From Layne Simpson:
My first store-bought deer rifle was a Marlin 336 in .35 Remington, and I liked the caliber so much that I eventually got around to hunting with rifles in .358 Winchester, .35 Whelen and .358 Norma Magnum. After using a rifle chambered for the latter cartridge on a moose hunt in Sweden, I decided to neck up the 8mm Remington case to .358 caliber and call it the .358 Shooting Times Alaskan. Kenny Jarrett built the first rifle in that chambering for Bob Nosler and I got the second one, a switch-barrel Model 700 with its other barrel in 7mm STW. A few months later I headed to Alaska, where I bumped off a brown bear with the 250-grain Nosler Partition loaded to 3,000 fps.
I introduced the .358 STA to the world in 1992. Unlike the .257 STW and 6.5 STW, which are nothing more than the 7mm STW case necked down with the original body taper and shoulder angle retained, the .358 STA is the 8mm Remington Magnum case necked up and fire-formed to minimum body taper and a 35-degree shoulder angle. Cases can also be formed by necking down and fire-forming the .416 Remington Magnum case. When both are loaded to maximum chamber pressure with 250-grain bullets, the .358 STA is about 200 fps faster than the .358 Norma Magnum. It pretty much duplicates the performance of the 1920s-vintage .350 Griffin & Howe Magnum and the .350 Super Magnum, which was introduced by Art Mashburn during the 1940s. All are on the full-length Holland & Holland belted case.
At that point I had no intention of adding additional members to this particular wildcat family, but letters from readers who requested cartridges of other calibers eventually caused me to introduce the .257 STW in 1998. Lex Webernick built the rifle, and I first used it and a handload with the Nosler 100-grain Ballistic Tip at 3,700 fps to take a nice Coues deer down in Old Mexico.
About a year later I came up with the 6.5 STW, not because it had received a great number of votes from readers but because I was quite interested in that particular bullet diameter. The first rifle in that chambering was
built by the Canadian firm Prairie Gun Works, and the first game I took with it was a black bear on Vancouver Island. The handload I used pushed along the Nosler 140-grain Partition at close to 3,200 fps.

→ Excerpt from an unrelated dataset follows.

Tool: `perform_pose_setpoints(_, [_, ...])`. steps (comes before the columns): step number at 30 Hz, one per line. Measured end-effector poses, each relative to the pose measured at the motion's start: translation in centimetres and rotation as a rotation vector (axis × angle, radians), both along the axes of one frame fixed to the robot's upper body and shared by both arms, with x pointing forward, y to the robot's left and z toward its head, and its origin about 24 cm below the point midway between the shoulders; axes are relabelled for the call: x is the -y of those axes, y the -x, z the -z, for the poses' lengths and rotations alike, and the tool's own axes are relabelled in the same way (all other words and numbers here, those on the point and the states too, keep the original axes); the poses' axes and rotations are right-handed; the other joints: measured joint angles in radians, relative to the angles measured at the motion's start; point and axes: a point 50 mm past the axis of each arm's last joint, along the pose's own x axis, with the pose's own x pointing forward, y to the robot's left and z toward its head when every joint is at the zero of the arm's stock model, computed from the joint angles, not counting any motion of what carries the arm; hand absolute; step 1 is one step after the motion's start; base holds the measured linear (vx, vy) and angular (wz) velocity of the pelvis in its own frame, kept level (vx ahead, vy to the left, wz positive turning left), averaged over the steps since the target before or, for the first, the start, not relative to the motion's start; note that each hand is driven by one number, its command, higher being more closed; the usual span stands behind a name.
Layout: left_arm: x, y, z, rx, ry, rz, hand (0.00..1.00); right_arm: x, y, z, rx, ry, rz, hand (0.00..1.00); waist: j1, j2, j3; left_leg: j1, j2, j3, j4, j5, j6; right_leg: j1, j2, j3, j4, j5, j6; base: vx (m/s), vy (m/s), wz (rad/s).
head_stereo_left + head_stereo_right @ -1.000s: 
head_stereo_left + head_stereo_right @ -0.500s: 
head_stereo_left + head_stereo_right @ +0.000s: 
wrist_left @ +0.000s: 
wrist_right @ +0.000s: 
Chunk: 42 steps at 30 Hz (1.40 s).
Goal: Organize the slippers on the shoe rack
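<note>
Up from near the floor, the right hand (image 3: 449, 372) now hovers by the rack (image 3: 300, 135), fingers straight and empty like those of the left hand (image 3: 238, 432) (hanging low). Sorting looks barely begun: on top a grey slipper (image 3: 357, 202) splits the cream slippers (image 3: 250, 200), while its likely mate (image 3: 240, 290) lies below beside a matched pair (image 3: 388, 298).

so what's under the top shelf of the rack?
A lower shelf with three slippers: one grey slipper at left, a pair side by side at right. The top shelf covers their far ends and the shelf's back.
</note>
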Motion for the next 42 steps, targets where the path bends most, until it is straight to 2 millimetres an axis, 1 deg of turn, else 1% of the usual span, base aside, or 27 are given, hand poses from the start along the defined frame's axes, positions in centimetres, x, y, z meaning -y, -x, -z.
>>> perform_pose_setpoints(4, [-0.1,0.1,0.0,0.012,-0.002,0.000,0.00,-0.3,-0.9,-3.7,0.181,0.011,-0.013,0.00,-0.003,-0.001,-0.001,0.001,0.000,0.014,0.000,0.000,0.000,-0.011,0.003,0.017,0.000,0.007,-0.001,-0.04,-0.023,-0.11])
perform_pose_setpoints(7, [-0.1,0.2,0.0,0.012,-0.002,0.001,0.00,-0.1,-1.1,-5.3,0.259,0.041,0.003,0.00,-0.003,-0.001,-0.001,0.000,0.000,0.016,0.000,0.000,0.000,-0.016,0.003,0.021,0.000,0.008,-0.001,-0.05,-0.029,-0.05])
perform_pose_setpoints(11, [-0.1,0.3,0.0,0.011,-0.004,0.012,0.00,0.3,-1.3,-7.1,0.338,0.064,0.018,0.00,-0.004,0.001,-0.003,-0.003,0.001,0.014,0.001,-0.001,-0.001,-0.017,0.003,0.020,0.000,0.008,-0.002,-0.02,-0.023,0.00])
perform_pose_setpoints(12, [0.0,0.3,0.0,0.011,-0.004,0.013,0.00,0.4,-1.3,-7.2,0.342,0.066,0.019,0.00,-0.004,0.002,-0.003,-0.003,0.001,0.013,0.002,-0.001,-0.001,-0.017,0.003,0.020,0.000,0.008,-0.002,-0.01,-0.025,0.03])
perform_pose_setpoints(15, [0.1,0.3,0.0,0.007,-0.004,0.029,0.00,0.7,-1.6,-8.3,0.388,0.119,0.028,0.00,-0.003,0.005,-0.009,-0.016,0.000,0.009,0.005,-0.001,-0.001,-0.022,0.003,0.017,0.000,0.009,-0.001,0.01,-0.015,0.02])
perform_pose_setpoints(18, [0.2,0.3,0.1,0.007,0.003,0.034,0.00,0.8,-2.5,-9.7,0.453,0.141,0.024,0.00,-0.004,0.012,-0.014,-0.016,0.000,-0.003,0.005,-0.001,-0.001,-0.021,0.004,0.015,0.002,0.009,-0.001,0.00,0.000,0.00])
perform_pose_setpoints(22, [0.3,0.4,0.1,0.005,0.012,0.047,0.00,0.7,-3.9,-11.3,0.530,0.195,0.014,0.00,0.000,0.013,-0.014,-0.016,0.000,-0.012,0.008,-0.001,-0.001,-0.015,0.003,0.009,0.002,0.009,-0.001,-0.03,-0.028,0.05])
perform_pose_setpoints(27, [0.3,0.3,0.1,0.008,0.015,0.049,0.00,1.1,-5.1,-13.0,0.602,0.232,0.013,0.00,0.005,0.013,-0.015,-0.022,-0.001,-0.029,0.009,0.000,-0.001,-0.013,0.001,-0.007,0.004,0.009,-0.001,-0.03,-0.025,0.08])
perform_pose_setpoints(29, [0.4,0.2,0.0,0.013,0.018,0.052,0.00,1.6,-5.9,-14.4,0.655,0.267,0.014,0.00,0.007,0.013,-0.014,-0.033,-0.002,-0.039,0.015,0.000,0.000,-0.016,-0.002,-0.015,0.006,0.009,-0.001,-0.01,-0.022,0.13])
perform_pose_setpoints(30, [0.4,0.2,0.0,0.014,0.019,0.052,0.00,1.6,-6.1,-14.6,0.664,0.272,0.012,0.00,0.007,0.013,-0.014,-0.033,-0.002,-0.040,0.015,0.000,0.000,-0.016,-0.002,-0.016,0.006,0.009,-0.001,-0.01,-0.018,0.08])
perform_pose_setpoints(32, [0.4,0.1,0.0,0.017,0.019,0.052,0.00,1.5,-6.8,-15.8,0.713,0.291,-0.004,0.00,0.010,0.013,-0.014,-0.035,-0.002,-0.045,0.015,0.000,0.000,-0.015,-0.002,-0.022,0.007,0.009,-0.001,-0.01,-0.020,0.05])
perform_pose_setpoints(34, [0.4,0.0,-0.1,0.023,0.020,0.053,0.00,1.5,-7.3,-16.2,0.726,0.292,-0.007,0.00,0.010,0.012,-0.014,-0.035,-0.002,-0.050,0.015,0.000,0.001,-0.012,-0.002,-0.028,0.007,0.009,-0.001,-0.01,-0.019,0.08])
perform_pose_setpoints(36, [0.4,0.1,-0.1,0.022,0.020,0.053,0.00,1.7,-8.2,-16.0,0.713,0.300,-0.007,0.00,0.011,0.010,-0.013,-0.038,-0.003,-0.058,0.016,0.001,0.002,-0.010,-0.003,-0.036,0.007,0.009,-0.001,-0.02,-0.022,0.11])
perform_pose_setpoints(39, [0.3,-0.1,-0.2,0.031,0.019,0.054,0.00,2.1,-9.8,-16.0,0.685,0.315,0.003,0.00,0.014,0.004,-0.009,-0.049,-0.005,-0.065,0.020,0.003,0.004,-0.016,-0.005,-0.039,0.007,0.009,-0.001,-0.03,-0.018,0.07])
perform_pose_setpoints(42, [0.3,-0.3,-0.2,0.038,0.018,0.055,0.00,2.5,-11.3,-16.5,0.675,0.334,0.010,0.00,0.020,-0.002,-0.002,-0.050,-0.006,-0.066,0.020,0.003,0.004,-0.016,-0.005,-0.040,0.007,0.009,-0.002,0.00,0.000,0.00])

When both are loaded to the same chamber pressures and fired in barrels of the same length, I find the .257 STW to be about 200 fps faster with all bullet weights than the .257 Weatherby Magnum. I also find the 6.5 STW to be about 200 fps faster than the .264 Winchester Magnum. Whether that much gain in bullet speed is worth the effort is for the fellow who will be spending his own money for a new rifle to decide.